Everything in the data below is to be reproduced without any deviation.

——————————

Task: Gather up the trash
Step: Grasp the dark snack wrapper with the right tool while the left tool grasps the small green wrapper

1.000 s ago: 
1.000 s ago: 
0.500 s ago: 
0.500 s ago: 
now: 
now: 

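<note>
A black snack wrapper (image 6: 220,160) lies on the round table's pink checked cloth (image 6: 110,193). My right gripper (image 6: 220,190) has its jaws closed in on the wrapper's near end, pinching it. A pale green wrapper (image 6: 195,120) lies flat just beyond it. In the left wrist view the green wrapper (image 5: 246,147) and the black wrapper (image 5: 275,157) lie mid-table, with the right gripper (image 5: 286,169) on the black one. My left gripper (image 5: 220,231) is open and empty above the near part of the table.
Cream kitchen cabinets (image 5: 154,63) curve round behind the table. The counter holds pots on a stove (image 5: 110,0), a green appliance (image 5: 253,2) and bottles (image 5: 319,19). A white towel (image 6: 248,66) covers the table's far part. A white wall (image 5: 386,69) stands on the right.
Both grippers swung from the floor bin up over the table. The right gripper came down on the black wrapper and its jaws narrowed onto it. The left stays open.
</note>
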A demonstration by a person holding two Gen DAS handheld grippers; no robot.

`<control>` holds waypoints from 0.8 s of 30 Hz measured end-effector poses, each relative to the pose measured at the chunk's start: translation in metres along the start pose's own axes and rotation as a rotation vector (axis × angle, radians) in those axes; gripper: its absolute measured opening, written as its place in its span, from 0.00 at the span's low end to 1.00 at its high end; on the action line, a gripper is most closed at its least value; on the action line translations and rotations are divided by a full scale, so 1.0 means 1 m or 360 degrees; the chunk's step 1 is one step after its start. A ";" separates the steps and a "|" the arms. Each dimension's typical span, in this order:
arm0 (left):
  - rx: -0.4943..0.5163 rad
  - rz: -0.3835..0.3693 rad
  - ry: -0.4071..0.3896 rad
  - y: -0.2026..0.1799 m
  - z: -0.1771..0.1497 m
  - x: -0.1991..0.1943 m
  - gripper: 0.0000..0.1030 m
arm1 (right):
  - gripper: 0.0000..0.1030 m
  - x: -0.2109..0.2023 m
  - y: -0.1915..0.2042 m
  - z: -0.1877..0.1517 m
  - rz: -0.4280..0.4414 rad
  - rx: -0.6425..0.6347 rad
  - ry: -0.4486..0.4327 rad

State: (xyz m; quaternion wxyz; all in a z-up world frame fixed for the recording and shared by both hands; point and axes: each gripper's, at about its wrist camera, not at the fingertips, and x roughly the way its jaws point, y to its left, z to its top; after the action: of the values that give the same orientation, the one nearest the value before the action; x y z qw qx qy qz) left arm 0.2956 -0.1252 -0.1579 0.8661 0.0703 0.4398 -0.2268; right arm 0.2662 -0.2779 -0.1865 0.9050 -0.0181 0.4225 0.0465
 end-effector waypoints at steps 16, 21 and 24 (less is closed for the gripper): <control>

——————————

(Written answer):
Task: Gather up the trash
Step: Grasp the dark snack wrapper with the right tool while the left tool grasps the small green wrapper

1.000 s ago: 
1.000 s ago: 
0.500 s ago: 
0.500 s ago: 
now: 
now: 

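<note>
A black snack wrapper (image 6: 220,160) lies on the round table's pink checked cloth (image 6: 110,193). My right gripper (image 6: 220,190) has its jaws closed in on the wrapper's near end, pinching it. A pale green wrapper (image 6: 195,120) lies flat just beyond it. In the left wrist view the green wrapper (image 5: 246,147) and the black wrapper (image 5: 275,157) lie mid-table, with the right gripper (image 5: 286,169) on the black one. My left gripper (image 5: 220,231) is open and empty above the near part of the table.
Cream kitchen cabinets (image 5: 154,63) curve round behind the table. The counter holds pots on a stove (image 5: 110,0), a green appliance (image 5: 253,2) and bottles (image 5: 319,19). A white towel (image 6: 248,66) covers the table's far part. A white wall (image 5: 386,69) stands on the right.
Both grippers swung from the floor bin up over the table. The right gripper came down on the black wrapper and its jaws narrowed onto it. The left stays open.
</note>
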A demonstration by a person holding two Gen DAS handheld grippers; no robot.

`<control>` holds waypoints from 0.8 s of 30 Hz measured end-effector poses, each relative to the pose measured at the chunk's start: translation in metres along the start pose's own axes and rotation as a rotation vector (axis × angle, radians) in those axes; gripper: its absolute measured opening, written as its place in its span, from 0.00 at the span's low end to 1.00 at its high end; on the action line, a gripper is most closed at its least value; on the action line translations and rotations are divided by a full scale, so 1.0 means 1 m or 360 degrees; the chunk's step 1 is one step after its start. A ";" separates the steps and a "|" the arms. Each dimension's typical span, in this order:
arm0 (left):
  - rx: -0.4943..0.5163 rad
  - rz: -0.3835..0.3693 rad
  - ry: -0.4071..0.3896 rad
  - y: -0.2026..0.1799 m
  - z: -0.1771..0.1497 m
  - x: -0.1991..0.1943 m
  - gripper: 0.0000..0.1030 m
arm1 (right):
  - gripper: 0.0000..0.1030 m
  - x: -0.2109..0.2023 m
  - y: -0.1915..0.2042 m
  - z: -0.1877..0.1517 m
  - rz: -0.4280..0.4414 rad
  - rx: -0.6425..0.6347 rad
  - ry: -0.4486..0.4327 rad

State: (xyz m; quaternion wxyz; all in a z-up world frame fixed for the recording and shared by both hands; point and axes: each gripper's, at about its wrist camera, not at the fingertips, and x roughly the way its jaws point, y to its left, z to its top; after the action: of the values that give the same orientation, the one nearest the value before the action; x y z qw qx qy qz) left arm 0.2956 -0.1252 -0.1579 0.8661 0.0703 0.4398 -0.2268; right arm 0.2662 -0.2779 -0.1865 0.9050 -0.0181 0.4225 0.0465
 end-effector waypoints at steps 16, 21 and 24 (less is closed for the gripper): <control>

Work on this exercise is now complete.